From the records below, return every line containing the word "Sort".

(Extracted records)
- - - - - - -

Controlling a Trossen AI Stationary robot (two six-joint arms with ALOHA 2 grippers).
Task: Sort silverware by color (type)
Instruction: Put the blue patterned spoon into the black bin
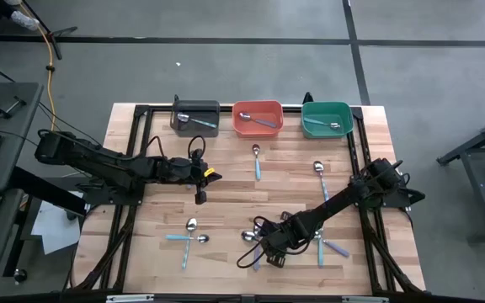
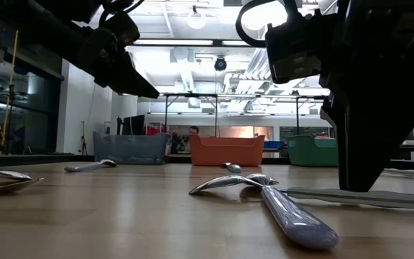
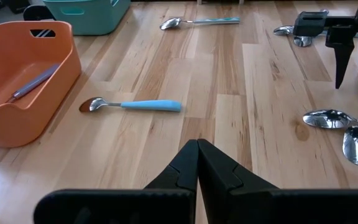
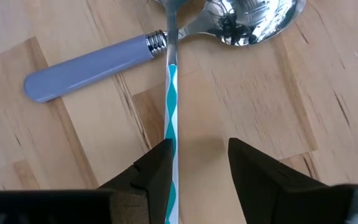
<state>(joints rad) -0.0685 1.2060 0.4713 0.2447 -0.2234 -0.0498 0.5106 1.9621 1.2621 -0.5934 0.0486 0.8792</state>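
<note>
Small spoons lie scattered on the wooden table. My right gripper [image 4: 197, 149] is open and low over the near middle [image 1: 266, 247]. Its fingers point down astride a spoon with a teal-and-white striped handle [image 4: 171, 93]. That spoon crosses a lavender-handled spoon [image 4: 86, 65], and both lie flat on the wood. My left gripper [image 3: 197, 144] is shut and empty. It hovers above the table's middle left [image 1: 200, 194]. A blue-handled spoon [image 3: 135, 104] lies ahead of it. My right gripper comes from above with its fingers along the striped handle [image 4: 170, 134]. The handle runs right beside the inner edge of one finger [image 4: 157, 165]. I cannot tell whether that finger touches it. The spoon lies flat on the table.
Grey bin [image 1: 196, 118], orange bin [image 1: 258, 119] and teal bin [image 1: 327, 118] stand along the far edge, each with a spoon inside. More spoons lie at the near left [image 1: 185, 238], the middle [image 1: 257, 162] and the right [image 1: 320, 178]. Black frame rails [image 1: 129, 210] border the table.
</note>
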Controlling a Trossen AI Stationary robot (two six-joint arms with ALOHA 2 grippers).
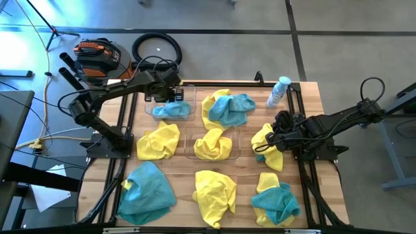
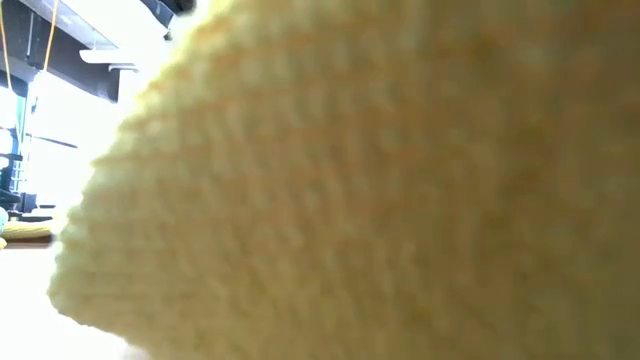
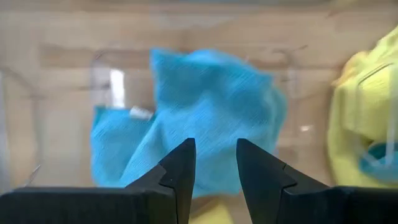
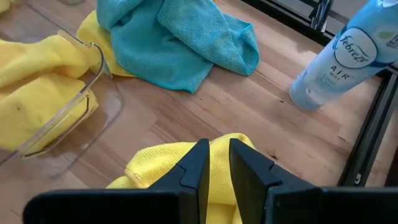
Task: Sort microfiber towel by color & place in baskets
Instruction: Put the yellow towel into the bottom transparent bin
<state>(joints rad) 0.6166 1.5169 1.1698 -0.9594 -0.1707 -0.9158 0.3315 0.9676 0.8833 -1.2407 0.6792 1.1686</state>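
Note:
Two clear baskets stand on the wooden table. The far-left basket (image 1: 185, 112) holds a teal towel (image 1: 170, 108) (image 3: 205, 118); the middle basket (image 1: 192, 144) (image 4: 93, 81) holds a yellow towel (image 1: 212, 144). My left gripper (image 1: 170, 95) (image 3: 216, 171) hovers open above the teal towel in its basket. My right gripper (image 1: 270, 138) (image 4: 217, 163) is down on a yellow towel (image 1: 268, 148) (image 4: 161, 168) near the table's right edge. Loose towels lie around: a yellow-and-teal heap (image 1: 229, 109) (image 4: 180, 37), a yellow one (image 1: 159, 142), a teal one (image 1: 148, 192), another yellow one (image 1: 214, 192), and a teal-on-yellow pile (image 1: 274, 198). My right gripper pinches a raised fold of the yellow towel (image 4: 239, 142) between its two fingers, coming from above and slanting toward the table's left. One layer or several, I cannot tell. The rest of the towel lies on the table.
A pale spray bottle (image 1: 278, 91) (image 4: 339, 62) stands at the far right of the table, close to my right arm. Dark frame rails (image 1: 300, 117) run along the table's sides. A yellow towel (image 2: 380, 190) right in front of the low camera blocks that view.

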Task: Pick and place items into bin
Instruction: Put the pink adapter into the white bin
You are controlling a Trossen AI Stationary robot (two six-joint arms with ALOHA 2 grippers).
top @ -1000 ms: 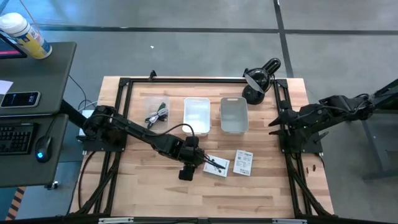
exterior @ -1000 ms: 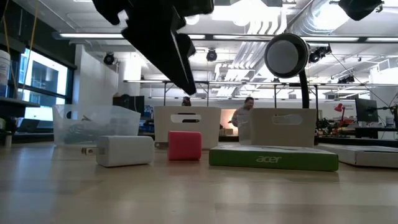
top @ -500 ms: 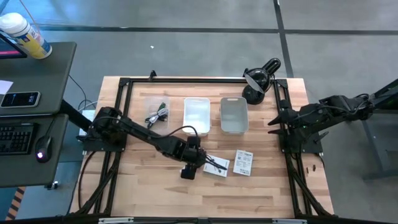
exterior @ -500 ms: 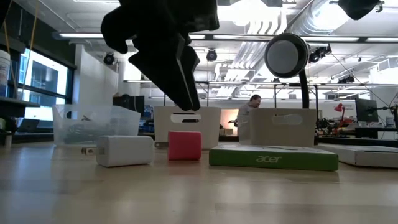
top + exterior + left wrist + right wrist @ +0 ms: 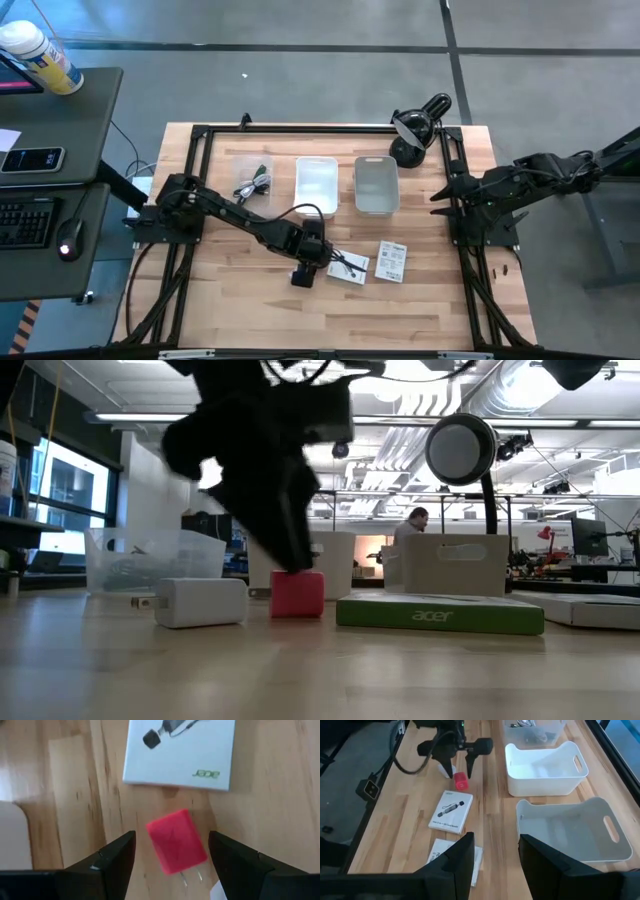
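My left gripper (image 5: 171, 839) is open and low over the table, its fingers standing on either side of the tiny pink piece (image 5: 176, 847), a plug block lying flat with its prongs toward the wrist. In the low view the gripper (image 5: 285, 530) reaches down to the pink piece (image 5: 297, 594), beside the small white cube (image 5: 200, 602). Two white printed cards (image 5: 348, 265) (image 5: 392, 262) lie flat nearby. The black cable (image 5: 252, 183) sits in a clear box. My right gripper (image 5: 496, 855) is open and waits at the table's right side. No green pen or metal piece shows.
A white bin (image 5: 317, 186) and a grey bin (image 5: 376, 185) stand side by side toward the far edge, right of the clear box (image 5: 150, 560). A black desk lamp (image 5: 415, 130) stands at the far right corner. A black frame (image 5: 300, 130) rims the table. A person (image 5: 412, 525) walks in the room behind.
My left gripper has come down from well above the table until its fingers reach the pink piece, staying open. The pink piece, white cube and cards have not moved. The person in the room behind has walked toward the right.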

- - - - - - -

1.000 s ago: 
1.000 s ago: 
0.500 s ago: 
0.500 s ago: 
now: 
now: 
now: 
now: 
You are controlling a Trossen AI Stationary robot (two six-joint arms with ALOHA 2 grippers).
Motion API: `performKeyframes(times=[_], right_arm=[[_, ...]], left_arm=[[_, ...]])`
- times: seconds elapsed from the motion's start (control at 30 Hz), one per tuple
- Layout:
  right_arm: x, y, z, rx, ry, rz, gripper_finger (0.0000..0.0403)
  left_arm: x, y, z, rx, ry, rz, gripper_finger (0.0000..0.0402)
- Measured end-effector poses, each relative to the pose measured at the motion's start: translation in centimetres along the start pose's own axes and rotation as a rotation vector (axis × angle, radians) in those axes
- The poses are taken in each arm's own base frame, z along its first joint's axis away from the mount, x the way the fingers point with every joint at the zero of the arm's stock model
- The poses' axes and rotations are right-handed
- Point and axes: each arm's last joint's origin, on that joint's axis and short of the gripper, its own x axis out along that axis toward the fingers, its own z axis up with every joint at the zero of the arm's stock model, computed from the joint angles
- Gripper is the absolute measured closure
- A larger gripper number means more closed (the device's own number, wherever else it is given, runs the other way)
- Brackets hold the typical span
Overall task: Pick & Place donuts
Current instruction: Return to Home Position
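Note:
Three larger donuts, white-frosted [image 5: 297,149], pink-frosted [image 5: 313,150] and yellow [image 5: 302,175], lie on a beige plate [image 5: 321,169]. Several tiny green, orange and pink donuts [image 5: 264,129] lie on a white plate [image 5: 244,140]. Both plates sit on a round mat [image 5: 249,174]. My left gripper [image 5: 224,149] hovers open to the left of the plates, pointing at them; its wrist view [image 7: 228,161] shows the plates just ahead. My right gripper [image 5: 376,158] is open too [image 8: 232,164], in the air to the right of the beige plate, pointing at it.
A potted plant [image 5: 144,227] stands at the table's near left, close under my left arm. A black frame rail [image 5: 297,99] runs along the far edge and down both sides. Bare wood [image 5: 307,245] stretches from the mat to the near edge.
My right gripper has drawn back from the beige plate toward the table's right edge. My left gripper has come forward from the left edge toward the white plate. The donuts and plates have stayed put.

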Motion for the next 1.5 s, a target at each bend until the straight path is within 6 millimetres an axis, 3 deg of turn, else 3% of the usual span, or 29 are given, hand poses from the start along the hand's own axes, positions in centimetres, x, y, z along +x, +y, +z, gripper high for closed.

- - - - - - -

## Expected answer
Task: Sort silverware by color (type)
Task: Sort microfiber towel by color & place in baskets

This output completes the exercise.